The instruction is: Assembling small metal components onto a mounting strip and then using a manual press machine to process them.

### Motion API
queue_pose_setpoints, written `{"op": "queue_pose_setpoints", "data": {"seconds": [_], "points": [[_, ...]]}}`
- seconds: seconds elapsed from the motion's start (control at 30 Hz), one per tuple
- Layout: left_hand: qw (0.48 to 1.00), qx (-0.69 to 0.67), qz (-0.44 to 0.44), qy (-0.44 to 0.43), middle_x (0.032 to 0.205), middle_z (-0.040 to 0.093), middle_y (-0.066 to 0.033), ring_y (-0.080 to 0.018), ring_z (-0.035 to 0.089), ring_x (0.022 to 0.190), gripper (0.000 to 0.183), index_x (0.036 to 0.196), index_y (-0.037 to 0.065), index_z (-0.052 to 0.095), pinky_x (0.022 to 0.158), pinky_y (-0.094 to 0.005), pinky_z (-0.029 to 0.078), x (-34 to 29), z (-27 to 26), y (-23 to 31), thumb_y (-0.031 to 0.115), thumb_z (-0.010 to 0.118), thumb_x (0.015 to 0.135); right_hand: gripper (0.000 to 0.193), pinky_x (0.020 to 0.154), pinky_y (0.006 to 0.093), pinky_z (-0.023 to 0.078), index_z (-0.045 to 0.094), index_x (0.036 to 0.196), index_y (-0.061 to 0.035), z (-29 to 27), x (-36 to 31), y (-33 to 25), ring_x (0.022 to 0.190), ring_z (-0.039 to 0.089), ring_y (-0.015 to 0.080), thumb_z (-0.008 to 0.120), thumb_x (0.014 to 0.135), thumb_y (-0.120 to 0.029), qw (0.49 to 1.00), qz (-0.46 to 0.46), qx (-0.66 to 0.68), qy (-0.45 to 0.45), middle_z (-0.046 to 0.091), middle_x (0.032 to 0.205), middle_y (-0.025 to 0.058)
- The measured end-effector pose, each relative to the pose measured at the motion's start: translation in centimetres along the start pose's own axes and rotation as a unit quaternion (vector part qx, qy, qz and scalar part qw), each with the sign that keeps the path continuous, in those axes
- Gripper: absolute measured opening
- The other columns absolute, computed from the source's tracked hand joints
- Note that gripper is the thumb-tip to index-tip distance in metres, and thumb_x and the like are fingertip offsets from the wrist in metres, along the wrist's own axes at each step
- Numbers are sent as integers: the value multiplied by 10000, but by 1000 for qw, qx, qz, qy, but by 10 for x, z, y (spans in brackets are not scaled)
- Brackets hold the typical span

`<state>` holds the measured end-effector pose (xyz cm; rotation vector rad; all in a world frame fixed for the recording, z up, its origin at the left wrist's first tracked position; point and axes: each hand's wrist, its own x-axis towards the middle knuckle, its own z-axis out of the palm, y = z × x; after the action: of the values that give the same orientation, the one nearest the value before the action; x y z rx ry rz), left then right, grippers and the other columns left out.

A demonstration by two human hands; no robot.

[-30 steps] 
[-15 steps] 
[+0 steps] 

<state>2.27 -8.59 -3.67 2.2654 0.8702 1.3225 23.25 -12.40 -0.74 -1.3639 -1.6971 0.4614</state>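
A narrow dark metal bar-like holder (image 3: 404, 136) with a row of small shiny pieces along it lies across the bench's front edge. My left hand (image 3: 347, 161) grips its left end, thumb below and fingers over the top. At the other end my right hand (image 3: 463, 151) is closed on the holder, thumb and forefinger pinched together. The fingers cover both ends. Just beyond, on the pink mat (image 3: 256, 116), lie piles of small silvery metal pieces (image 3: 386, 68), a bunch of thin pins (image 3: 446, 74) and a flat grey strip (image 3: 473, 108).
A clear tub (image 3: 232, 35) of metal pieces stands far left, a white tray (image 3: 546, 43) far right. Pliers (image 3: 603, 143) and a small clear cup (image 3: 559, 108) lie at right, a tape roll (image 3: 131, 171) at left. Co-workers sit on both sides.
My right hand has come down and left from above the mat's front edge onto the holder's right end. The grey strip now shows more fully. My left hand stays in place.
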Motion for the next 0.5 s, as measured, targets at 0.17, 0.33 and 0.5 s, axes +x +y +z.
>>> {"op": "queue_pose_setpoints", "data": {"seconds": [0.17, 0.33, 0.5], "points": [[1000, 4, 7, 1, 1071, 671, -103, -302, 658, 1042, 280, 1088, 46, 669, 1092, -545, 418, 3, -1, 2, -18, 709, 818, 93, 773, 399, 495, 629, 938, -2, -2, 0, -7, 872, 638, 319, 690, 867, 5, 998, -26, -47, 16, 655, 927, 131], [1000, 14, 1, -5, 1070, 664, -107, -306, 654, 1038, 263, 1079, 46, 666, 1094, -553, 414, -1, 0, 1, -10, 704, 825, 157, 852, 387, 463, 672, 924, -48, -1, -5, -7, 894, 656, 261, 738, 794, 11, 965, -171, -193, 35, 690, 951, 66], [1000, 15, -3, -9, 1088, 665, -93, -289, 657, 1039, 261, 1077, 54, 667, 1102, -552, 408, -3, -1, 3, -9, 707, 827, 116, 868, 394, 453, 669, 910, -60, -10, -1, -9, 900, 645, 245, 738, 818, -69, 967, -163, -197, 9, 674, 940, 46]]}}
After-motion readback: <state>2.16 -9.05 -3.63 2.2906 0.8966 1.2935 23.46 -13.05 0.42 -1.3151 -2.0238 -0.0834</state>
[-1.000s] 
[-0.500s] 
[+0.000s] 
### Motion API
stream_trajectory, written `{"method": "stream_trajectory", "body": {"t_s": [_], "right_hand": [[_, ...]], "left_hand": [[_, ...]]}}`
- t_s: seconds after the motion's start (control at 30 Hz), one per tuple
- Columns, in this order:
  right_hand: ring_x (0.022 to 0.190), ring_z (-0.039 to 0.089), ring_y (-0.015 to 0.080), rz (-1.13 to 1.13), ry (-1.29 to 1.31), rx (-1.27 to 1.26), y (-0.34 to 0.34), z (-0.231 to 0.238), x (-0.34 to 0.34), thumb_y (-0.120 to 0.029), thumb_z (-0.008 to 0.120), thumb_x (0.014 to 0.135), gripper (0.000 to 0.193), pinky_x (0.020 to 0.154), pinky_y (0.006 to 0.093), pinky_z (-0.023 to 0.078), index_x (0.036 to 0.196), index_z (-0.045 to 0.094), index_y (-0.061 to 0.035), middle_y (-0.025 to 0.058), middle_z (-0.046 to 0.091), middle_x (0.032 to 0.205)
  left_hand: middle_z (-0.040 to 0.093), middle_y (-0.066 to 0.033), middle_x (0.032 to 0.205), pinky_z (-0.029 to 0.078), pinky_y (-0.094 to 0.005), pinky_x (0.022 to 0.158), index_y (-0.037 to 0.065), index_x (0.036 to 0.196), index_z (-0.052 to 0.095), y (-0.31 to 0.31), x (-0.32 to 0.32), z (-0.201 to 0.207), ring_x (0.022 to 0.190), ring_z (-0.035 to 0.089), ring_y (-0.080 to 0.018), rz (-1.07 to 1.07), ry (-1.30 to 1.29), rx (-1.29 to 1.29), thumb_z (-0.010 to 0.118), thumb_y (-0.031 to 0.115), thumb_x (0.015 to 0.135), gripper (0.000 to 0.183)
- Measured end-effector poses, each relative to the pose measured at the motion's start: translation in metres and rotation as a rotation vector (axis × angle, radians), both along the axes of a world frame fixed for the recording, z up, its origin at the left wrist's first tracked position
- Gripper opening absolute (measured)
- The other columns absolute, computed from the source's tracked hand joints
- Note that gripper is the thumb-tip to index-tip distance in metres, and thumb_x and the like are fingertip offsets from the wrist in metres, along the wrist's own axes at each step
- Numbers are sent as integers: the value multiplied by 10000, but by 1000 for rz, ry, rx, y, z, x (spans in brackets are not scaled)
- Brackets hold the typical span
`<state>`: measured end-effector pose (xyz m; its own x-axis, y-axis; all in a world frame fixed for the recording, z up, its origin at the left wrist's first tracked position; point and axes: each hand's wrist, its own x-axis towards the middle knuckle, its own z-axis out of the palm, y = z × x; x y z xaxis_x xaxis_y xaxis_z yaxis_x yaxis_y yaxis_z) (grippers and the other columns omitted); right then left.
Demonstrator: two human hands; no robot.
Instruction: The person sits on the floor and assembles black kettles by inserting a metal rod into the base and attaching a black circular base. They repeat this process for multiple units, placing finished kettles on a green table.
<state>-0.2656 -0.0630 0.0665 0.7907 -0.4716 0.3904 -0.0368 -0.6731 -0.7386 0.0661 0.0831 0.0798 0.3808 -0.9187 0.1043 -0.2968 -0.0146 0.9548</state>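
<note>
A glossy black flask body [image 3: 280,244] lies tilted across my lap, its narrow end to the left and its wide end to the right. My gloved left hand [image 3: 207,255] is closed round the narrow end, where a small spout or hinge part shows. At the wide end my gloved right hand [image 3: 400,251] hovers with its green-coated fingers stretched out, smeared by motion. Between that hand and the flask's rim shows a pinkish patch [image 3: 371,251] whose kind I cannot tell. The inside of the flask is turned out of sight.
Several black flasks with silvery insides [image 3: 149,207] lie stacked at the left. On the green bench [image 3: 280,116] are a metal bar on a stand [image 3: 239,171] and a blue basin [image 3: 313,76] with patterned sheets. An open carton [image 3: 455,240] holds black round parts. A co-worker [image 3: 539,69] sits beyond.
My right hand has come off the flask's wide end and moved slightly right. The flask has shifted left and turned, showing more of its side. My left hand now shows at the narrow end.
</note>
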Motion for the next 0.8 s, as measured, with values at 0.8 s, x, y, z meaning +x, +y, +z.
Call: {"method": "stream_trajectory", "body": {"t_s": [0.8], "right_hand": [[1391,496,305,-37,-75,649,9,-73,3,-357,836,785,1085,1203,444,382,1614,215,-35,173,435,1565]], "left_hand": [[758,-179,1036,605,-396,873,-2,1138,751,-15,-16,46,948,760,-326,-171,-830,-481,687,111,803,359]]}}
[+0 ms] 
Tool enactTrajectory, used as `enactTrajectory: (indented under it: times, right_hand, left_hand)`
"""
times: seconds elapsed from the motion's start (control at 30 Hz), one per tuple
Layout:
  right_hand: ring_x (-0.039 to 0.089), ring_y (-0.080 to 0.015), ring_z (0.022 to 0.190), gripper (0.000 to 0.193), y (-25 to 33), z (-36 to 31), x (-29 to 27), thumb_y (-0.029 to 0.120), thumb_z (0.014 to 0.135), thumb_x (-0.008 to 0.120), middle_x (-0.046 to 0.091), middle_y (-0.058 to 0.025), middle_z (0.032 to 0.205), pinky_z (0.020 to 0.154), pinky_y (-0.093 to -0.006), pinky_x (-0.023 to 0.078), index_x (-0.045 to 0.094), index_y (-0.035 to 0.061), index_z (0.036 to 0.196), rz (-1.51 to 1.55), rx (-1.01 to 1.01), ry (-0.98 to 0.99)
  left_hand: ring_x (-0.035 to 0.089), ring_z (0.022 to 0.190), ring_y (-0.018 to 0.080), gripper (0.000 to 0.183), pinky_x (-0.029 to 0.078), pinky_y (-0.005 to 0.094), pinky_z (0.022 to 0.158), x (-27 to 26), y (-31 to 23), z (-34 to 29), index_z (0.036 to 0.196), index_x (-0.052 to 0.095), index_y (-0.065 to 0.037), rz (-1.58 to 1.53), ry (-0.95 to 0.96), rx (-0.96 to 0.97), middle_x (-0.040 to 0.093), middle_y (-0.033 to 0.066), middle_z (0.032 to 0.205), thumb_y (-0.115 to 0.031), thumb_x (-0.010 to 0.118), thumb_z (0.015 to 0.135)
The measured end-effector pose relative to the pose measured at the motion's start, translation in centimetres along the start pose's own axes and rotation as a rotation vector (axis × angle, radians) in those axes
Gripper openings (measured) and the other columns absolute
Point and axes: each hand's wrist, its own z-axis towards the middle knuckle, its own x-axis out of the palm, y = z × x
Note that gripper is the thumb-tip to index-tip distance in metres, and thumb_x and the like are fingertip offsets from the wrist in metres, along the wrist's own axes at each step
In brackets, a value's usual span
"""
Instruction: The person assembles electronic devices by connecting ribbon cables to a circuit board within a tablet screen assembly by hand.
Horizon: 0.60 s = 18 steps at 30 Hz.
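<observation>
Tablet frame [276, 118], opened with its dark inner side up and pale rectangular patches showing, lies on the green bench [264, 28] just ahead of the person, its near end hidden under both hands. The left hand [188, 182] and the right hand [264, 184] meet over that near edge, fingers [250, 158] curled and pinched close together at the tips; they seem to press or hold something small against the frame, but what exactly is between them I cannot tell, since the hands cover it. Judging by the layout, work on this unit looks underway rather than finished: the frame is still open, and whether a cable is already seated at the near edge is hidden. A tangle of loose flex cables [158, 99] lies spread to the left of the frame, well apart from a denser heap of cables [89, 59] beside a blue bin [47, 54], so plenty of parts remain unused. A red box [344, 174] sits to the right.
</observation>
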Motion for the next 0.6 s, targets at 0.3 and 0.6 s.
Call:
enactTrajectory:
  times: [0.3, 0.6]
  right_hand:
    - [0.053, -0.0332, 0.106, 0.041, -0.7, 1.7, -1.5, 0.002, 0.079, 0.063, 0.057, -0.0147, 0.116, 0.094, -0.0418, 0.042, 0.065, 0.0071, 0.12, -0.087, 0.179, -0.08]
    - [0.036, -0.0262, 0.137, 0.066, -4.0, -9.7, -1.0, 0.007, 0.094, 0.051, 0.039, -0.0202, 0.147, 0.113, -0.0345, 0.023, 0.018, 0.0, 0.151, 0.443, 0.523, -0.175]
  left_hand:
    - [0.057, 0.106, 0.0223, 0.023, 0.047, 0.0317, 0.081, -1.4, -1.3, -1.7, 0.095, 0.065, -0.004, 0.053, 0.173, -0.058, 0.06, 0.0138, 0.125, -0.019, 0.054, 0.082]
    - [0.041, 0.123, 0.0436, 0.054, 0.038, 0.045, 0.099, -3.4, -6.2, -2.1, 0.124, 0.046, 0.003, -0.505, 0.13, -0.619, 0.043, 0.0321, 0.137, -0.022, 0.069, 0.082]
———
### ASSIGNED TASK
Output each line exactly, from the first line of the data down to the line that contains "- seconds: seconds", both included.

### TASK OUTPUT
The instruction is: Assembling small metal components onto a mounting strip and then using a manual press machine to process them.

### Motion API
queue_pose_setpoints, written `{"op": "queue_pose_setpoints", "data": {"seconds": [_], "points": [[_, ...]]}}`
- seconds: seconds elapsed from the motion's start (control at 30 Hz), one per tuple

The exercise requires no additional output.